- Work instruction -
Within the material below, find each line bearing the word "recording" and present it.

▬▬▬▬▬▬▬▬▬▬

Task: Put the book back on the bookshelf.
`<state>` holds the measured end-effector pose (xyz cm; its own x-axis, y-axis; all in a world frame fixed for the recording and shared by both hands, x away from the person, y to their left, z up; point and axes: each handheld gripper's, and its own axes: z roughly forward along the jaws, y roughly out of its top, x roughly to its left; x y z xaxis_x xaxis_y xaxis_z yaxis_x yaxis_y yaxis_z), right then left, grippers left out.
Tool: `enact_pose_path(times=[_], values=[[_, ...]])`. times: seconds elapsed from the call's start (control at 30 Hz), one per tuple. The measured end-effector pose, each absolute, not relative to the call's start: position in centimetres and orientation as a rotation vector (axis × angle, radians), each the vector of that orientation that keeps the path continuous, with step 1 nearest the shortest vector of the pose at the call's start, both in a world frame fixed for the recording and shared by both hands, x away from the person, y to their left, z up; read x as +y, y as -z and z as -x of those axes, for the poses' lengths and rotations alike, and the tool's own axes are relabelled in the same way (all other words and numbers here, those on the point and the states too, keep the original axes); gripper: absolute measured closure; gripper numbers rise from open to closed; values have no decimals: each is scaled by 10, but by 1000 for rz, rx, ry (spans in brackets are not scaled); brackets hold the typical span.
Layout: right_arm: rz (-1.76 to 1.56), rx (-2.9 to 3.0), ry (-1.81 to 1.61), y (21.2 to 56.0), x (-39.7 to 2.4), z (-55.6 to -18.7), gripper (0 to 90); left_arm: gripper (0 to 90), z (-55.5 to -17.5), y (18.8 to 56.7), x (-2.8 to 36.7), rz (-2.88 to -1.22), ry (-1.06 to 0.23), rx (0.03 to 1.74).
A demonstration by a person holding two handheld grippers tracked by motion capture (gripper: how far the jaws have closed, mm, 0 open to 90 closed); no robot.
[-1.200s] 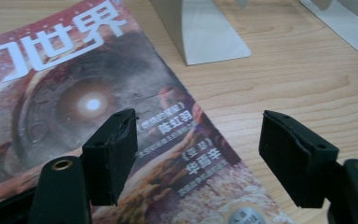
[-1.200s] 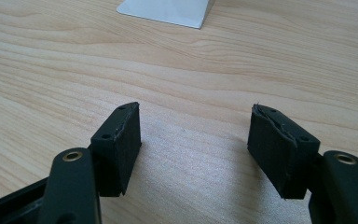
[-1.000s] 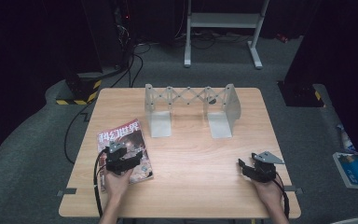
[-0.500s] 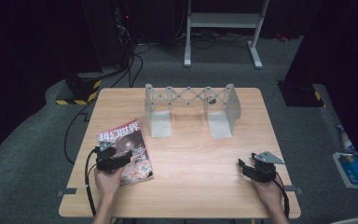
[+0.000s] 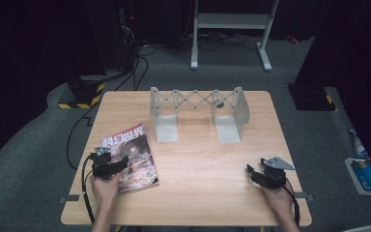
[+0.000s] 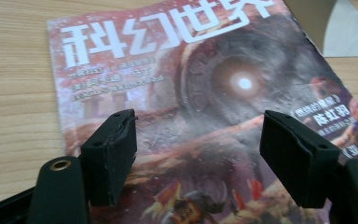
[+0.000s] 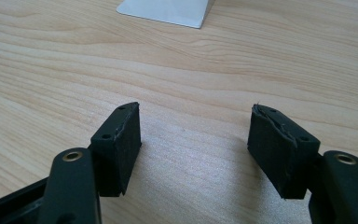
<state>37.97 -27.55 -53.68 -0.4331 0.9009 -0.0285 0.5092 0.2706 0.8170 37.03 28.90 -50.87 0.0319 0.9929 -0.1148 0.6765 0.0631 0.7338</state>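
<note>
A magazine [image 5: 131, 155] with a reddish cover and white lettering lies flat at the table's left side. My left gripper [image 5: 117, 163] hovers low over its near part, jaws open and nothing between them; in the left gripper view the magazine [image 6: 205, 98] spreads out under the open left gripper [image 6: 198, 161]. My right gripper [image 5: 252, 172] rests near the table's front right, open over bare wood. In the right gripper view the right gripper [image 7: 193, 149] holds nothing.
A grey metal expandable rack [image 5: 198, 108] with two upright end plates stands at the back middle of the wooden table [image 5: 203, 159]; one foot plate [image 7: 168, 11] shows in the right gripper view. Cables and a white stand's legs lie on the floor behind.
My left gripper has drifted left over the magazine's near part. The right gripper has stayed where it was.
</note>
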Motion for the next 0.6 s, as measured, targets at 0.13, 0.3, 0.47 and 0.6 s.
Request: enact_pose_path(times=[0.13, 0.3, 0.47, 0.6], values=[[-1264, 2050, -1039, 537, -276, -380, 346, 250, -372, 511, 294, -1672, -631, 1729], [-1262, 2051, -1039, 537, -276, -380, 345, 233, -374, 515, 301, -1636, -625, 1760], [-1261, 2051, -1040, 537, -276, -380, 346, 215, -375, 517, 308, -1607, -648, 1775], [-1264, 2051, -1040, 537, -276, -380, 345, 207, -375, 518, 311, -1593, -663, 1791]])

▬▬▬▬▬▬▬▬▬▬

- Task response -
`<state>` holds the measured end-effector pose (xyz cm; its own x-axis, y-axis; all in a world frame fixed for the recording and shared by both hands, x away from the person, y to their left, z up; point and axes: each handheld gripper's, and its own axes: z roughly forward along the jaws, y roughly out of its top, x roughly to its left; x y z xaxis_x xaxis_y xaxis_z yaxis_x yaxis_y yaxis_z), right then left, grippers left out.
Tool: `enact_pose_path(times=[_], values=[[_, ...]])`. times: seconds elapsed from the call's start (control at 30 Hz), one per tuple. The measured end-effector pose, each absolute, not relative to the call's start: position in centimetres and orientation as a rotation vector (axis × angle, radians), each the vector of that orientation that keeps the path continuous, with step 1 nearest the shortest vector of the pose at the call's start, both in a world frame fixed for the recording and shared by both hands, x away from the person, y to their left, z up; read x as +y, y as -z and z as -x of those axes, for the poses' lengths and rotations alike, and the tool's own axes are relabelled in the same way (all other words and numbers here, those on the point and the states too, keep the original axes); gripper: absolute measured closure; gripper numbers rise from open to closed; values have no decimals: each is scaled by 10, but by 1000 for rz, rx, ry (spans in brackets are not scaled); brackets hold the typical span.

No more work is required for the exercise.